Therefore, regardless of the form of the business
acquisition, it may be anticipated that
stockholders immediately prior to the
transaction will experience a significant
reduction in their percentage of ownership in the
Company.
Notwithstanding the fact that the Company is
technically the acquiring entity in the foregoing
circumstances, generally accepted accounting
principles will ordinarily require that such
transaction be accounted for as if the Company had
been acquired by the other entity owning the
business and, therefore, will not permit a write-up
in the carrying value of the assets of the other
company.
The manner in which the Company participates in a
business will depend on the nature of the
business, the respective needs and desires of the
Company and other parties, the management of the
business, and the relative negotiating strength of
the Company and such other management.
The Company will participate in a business only
after the negotiation and execution of
appropriate written agreements. Although the
terms of such agreements cannot be predicted,
generally such agreements will require specific
representations and warranties by all of the
parties thereto, will specify certain events of
default, will detail the terms of closing and the
conditions which must be satisfied by each of the
parties prior to such closing, will outline the
manner of bearing costs if the transaction is not
closed, will set forth remedies on default, and
will include miscellaneous other terms.
Operation of Business After Acquisition
The Company's operation following its acquisition of
a business will be dependent on the nature of the
business and the interest acquired. The Company is
unable to predict whether the Company will be in
control of the business or whether present management
will be in control of the Company following the
acquisition.
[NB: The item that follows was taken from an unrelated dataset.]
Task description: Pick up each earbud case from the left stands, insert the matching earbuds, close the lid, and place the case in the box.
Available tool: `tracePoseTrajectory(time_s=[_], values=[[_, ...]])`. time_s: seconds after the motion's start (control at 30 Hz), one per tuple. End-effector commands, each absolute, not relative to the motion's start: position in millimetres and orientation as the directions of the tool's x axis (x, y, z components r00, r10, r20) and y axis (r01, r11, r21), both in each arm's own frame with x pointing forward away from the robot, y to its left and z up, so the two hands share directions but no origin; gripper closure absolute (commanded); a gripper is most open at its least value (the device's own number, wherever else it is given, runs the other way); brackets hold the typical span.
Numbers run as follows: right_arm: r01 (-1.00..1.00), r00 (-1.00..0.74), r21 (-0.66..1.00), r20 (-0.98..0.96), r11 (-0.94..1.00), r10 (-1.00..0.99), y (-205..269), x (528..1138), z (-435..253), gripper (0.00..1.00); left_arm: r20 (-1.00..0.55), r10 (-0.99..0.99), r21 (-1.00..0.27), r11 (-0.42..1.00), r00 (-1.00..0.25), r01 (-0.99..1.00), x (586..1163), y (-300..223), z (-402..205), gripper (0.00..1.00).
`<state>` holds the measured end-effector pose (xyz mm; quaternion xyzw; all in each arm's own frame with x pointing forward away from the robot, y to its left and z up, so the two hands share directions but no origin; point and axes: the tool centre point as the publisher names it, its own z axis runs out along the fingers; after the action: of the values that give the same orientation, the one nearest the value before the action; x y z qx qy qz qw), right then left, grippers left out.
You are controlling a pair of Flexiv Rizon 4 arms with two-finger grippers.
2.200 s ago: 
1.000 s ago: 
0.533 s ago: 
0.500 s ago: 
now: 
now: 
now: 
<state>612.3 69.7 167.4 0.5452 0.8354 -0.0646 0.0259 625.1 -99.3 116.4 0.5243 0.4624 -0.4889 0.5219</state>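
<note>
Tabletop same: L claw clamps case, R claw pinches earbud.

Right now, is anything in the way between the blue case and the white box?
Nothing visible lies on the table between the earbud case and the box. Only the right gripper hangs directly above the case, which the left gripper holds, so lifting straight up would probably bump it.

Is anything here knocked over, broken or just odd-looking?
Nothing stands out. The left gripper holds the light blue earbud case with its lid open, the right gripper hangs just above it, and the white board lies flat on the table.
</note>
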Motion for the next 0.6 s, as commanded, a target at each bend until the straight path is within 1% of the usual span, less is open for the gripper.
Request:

It may be expected that the business
will present various risks, which cannot be
predicted at the present time.
Governmental Regulation
It is impossible to predict the government
regulation, if any, to which the Company may be
subject until it has acquired an interest in a
business. The use of assets and/or conduct of
businesses that the Company may acquire could
subject it to environmental, public health and
safety, land use, trade, or other governmental
regulations and state or local taxation. In
selecting a business in which to acquire an
6
interest, management will endeavor to ascertain,
to the extent of the limited resources of the
Company, the effects of such government
regulation on the prospective business of the
Company. In certain circumstances, however, such as
the acquisition of an interest in a new or start-
up business activity, it may not be possible to
predict with any degree of accuracy the impact of
government regulation. The inability to ascertain
the effect of government regulation on a
prospective business activity will make the
acquisition of an interest in such business a
higher risk.
Competition
The Company will be involved in intense competition
with other business entities, many of which will
have a competitive edge over the Company by virtue
of their stronger financial resources and prior
experience in business. There is no assurance that
the Company will be successful in obtaining suitable
investments.
Employees
The Company is a development stage company and
currently has no employees. Executive officers, who
are not compensated for their time contributed to
the Company, will devote only such time to the
affairs of the Company as they deem appropriate,
which is estimated to be approximately 20 hours
per month per person. Management of the Company
expects to use consultants, attorneys, and
accountants as necessary, and does not anticipate a
need to engage any full-time employees so long as
it is seeking and evaluating businesses. The
need for employees and their availability will
be addressed in connection with a decision whether
or not to acquire or participate in a specific
business industry.
ITEM 2. DESCRIPTION OF PROPERTIES
The Company utilizes office space at 311 South
State, Suite 400, Salt Lake City, Utah 84111,
provided by Lynn Dixon, a principal shareholder. The
Company does not pay rent for this office space.
ITEM 3. LEGAL PROCEEDINGS
The Company is not a party to any legal proceedings,
and to the best of its knowledge, no such
proceedings by or against the Company have been
threatened.
ITEM 4. SUBMISSION OF MATTERS TO A VOTE OF SECURITY HOLDERS
No matter was submitted to a vote of security holders
in the fourth quarter of 1998.
PART III
ITEM 5. MARKET FOR COMMON EQUITY AND RELATED STOCKHOLDER MATTERS
There has been no public trading market for the
Company's common stock for at least the past ten
years. Following the filing of this report, the
Company will seek out one or more stock
brokerage firms to make a market in the Company's
common stock and submit an application for
quotation of the Company's common stock on the
OTC Bulletin Board operated by the National
Association of Securities Dealers, Inc., or the
"Pink Sheets" operated by the National Quotation
Bureau. There is no assurance that a trading market
in the common stock will be established in the
future.
7
Since its inception, no dividends have been paid on
the Company's common stock. The Company intends to
retain any earnings for use in its business
activities, so it is not expected that any
dividends on the common stock will be declared and
paid in the foreseeable future.
On September 30, 1999, there were approximately 78
holders of record of the Company's Common Stock.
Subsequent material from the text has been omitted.